Keesokan harinya kondisi Ibu masih belum membaik. Namun, hari itu beberapa rekan kerjanya dari kantor penerbitan datang untuk menjenguk. Sebagian dari mereka menunggu di luar, dan sebagiannya lagi masuk ke dalam secara bergantian.
Selama menjenguk mereka terus melempar pertanyaan yang sama. Bagaimana keadaan Ibuku, bagaimana kecelakaan itu bisa terjadi, dan aku menjelaskan garis besarnya. Mendengar ceritaku, semua orang coba memasang wajah sedih.
Aku sempat berkenalan dengan pemimpin redaksi dari kantor tempat Ibu bekerja. Dia adalah orang yang dibicarakan Paman.
“Ibumu sangat bisa diandalkan, dia orang yang teliti dan pekerja keras. Bisa dikatakan, kualitas majalah kami sangat meningkat sejak Ibumu menjabat sebagai Kepala Editor. Aku sangat sedih melihat kondisinya saat ini. Dari lubuk hatiku yang paling dalam, aku berharap kondisinya segera membaik.”
“Terima kasih, saya menghargai doa anda,” balasku.
Sebelum pergi, si pemimpin redaksi memberikan kartu namanya padaku. “Kalau butuh sesuatu, jangan sungkan hubungi nomor itu.” Aku menerima kartu itu, dan setelah dia pergi aku membuangnya ke tempat sampah.
Sekitar satu jam setelahnya seseorang kembali berkunjung. Dia seorang laki-laki, mengenakan kemeja pendek berwarna abu-abu serta celana katun hitam yang sedikit longgar. Umurnya mungkin sekitar lima puluh tahun. Kulitnya mulai mengeriput, berkacamata, dan mengenakan topi flat cap berwarna krem untuk menutupi kepalanya yang botak. Di wajahnya-dari hidung sampai pipi sebelah kiri-terdapat bekas luka seperti disayat oleh sesuatu yang tajam. Awalnya aku merasa asing, tapi setelah melihat luka itu aku baru sadar kalau dia adalah Paman Tora.

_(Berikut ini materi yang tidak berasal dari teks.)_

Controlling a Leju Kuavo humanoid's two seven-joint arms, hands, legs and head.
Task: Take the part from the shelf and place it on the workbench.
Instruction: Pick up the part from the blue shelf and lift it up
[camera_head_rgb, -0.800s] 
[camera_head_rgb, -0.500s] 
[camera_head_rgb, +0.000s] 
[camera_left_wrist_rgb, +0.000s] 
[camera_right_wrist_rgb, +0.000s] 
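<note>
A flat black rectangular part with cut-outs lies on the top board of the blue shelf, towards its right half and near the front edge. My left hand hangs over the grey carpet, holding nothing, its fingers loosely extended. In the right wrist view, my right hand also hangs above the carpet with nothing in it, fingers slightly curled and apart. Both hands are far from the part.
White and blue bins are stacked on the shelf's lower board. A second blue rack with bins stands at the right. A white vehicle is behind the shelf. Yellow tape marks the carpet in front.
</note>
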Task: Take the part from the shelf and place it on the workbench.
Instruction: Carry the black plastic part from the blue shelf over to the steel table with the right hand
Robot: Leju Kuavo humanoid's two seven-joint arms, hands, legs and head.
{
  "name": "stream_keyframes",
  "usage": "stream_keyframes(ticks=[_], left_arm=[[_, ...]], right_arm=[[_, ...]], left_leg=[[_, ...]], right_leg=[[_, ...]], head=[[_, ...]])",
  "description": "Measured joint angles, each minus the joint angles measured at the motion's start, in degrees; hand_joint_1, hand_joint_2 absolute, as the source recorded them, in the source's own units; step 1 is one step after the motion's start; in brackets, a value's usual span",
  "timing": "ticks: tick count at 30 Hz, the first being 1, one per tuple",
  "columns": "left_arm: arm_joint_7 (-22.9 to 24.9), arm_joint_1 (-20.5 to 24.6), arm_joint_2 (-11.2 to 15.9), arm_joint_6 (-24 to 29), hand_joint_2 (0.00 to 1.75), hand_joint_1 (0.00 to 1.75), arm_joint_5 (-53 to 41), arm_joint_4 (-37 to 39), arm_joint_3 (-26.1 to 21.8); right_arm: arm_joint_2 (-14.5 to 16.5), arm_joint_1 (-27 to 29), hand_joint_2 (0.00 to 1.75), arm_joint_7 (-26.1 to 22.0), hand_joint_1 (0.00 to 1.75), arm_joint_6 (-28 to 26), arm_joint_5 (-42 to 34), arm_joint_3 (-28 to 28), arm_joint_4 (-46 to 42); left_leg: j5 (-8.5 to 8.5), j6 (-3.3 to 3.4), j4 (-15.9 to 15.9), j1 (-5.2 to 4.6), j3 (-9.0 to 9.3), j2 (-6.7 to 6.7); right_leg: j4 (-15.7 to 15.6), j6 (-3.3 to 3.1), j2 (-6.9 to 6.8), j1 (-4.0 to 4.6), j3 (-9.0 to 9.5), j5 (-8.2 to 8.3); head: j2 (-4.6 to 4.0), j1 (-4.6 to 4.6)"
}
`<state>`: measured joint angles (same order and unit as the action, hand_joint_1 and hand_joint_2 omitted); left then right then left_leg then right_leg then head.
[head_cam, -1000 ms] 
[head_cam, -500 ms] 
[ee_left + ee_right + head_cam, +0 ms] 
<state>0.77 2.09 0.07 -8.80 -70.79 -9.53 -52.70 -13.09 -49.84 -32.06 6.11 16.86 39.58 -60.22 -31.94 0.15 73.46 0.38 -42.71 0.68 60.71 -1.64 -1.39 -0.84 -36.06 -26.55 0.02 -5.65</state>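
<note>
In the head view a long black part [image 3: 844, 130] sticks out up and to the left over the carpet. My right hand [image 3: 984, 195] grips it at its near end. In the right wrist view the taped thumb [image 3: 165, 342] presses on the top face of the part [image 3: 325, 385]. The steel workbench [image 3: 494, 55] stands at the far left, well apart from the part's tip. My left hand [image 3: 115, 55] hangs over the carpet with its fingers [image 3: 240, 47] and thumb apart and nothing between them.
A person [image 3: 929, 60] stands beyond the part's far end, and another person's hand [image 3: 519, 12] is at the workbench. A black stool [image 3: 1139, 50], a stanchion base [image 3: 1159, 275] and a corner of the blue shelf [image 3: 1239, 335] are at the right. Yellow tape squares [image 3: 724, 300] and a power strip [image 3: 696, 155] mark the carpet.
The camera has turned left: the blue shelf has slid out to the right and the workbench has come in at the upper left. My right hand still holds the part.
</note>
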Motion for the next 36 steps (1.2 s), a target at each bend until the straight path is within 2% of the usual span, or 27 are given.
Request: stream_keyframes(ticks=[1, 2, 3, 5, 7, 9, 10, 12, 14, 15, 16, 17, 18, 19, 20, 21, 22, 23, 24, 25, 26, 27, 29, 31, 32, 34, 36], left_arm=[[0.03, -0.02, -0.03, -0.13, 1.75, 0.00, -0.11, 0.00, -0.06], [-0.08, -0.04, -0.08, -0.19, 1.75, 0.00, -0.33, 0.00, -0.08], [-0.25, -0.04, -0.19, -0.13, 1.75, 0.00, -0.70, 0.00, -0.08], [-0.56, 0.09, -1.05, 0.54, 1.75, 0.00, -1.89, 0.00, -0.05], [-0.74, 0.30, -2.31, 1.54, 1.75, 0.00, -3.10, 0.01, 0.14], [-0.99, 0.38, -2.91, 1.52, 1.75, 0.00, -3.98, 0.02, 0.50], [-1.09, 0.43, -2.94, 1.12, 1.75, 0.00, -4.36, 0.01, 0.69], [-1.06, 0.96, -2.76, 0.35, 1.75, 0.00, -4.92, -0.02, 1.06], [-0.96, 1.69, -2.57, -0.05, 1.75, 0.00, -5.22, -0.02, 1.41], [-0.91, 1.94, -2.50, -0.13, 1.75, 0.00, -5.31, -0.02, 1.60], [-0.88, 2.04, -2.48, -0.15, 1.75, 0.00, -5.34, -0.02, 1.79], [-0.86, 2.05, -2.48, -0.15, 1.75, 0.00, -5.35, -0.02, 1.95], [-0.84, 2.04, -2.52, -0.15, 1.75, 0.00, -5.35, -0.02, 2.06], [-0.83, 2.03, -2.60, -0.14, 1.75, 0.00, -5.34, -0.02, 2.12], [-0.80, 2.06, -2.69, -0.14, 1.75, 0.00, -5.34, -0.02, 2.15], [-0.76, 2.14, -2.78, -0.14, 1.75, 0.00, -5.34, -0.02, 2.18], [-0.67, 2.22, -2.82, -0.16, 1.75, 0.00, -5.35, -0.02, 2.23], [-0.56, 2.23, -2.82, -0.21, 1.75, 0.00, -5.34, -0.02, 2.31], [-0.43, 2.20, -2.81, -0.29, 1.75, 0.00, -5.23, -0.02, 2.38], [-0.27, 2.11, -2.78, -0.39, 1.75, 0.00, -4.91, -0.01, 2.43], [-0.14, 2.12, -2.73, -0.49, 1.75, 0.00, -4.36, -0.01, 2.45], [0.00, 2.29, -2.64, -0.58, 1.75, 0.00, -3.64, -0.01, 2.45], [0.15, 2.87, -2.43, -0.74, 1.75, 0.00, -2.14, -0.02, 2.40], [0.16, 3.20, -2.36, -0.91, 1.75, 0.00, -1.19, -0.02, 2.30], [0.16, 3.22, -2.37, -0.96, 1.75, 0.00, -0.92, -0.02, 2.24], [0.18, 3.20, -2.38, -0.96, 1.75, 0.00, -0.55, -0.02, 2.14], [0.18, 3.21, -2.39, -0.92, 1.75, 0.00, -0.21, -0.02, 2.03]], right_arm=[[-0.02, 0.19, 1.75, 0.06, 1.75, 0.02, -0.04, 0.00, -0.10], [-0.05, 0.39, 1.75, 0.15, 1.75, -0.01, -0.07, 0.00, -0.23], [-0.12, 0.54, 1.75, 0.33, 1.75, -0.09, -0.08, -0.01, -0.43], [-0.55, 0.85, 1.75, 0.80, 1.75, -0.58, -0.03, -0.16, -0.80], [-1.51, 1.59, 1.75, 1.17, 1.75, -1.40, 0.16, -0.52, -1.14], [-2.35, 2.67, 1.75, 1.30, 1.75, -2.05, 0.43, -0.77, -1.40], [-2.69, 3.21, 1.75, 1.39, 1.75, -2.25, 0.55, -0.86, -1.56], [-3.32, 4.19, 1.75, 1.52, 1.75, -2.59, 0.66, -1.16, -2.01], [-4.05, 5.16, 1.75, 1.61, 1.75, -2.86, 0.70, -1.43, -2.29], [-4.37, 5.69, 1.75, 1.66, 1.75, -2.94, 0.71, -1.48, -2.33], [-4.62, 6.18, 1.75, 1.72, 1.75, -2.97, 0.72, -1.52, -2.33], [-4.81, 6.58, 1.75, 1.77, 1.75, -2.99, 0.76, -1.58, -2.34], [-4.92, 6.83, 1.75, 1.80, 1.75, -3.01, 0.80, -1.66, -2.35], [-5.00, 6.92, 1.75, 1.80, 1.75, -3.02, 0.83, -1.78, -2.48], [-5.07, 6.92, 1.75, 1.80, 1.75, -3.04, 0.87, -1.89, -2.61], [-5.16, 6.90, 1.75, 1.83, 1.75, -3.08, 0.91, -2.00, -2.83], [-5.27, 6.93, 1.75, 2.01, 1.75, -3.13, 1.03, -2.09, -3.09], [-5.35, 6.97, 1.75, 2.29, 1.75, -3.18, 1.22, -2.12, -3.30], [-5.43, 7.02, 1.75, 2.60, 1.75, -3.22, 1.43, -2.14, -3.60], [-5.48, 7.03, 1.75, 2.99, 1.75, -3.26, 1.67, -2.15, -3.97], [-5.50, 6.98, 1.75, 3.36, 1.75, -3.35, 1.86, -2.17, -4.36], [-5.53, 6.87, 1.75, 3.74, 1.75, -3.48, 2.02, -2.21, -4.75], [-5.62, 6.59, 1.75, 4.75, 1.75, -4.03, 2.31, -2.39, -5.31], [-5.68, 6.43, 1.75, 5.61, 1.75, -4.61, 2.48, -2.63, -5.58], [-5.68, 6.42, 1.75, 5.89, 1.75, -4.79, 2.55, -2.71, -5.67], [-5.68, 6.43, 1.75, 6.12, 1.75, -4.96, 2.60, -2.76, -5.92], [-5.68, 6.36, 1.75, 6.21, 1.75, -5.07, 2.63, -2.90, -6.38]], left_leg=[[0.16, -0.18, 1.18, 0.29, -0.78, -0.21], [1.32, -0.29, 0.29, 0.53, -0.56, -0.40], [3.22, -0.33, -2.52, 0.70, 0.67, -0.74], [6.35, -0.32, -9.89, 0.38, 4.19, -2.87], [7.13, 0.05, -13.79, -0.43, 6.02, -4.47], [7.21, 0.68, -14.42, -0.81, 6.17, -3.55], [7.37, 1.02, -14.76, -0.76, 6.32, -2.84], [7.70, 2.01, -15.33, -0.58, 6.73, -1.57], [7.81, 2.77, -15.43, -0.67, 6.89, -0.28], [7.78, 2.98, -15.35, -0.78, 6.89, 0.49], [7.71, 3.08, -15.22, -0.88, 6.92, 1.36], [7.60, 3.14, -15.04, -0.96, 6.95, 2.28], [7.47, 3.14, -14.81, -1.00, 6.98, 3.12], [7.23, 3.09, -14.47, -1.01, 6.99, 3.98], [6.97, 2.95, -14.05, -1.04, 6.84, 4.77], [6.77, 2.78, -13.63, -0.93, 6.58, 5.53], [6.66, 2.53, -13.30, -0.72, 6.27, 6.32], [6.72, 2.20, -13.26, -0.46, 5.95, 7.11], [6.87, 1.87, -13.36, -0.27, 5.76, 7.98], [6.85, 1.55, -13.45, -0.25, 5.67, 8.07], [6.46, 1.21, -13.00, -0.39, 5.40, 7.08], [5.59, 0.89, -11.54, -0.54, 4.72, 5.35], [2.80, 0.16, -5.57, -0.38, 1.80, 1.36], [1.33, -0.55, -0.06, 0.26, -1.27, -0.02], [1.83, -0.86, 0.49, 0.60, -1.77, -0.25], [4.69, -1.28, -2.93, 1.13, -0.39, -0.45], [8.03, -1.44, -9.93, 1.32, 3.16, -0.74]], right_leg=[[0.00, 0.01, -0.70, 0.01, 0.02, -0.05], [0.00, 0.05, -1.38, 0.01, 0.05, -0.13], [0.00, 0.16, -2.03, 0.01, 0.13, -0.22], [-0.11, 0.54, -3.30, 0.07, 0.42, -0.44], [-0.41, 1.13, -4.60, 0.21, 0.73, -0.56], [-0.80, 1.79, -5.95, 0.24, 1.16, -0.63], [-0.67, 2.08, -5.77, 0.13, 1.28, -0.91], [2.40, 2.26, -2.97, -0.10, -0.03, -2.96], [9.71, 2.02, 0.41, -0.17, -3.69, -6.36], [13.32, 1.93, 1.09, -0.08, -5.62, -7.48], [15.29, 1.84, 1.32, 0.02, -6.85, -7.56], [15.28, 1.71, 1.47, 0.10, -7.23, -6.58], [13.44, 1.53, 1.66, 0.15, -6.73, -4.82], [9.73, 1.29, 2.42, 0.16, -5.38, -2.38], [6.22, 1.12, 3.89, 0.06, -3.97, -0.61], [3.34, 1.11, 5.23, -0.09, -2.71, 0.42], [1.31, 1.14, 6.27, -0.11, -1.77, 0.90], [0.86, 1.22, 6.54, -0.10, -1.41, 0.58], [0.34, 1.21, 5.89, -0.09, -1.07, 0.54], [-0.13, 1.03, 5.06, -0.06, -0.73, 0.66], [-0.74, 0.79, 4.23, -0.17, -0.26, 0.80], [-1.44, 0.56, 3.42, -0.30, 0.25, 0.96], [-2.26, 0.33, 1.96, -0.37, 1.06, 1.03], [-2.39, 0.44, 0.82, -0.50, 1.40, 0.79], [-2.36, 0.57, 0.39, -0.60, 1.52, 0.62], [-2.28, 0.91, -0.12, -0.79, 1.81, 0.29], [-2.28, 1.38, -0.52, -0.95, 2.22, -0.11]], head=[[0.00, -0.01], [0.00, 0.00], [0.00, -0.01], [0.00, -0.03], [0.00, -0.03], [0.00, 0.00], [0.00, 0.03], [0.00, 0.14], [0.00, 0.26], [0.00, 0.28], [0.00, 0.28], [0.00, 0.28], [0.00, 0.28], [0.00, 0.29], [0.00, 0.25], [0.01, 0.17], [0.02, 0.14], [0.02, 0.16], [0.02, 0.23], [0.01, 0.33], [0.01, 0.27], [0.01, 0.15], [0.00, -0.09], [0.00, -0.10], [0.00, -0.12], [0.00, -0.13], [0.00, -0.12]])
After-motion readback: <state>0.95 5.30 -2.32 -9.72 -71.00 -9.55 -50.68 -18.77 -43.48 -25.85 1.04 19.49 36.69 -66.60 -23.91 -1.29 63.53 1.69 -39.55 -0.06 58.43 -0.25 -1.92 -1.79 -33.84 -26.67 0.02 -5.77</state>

Paman Tora datang setelah mendengar kabar kalau Ibu kecelakaan, darimana dia mendapat kabar itu aku sama sekali tidak tahu. Seperti tamu-tamu sebelumnya, dia bertanya mengenai kondisi Ibuku, lalu kujelaskan sewajarnya. Awalnya selalu ada perasaan mengganjal setiap kali aku menceritakan kondisi Ibu, tapi karena sudah keseringan bercerita, lama-kelamaan aku tak merasakan apapun.
Setelah menjenguk Ibu Paman Tora bertanya apakah aku punya waktu luang atau tidak. Kukatakan padanya kalau aku harus menjaga Ibu. Namun, karena Paman Tora bilang ada hal penting yang ingin dibicarakan - dan itu ada sangkut pautnya dengan Panca, aku mengajaknya pergi ke kantin rumah sakit.
Kantin ramai seperti biasa, karena masih tak nafsu makan aku hanya membeli sekaleng coca-cola.
“Kau baik-baik saja?”
“Apa yang ingin anda bicarakan?” timpalku tanpa basa-basi. Setelah apa yang dia lakukan terhadap Panca, aku juga enggan memanggilnya dengan sebutan Paman atau semacamnya.
“Mengenai Panca, apa dia sehat?”
“Sehat,” kataku, “Dia makan dengan teratur, dan mungkin akan lulus cepat. Anda tidak perlu khawatir.”
“Syukurlah,” ucap Paman Tora. “Terakhir kali mengunjunginya, dia memukulku. Rasanya sakit sekali. Dia tumbuh menjadi laki-laki yang kuat, persis seperti yang diharapkan Ibunya. Kadang kalau memejamkan mata aku masih bisa merasakan rasa sakit itu.”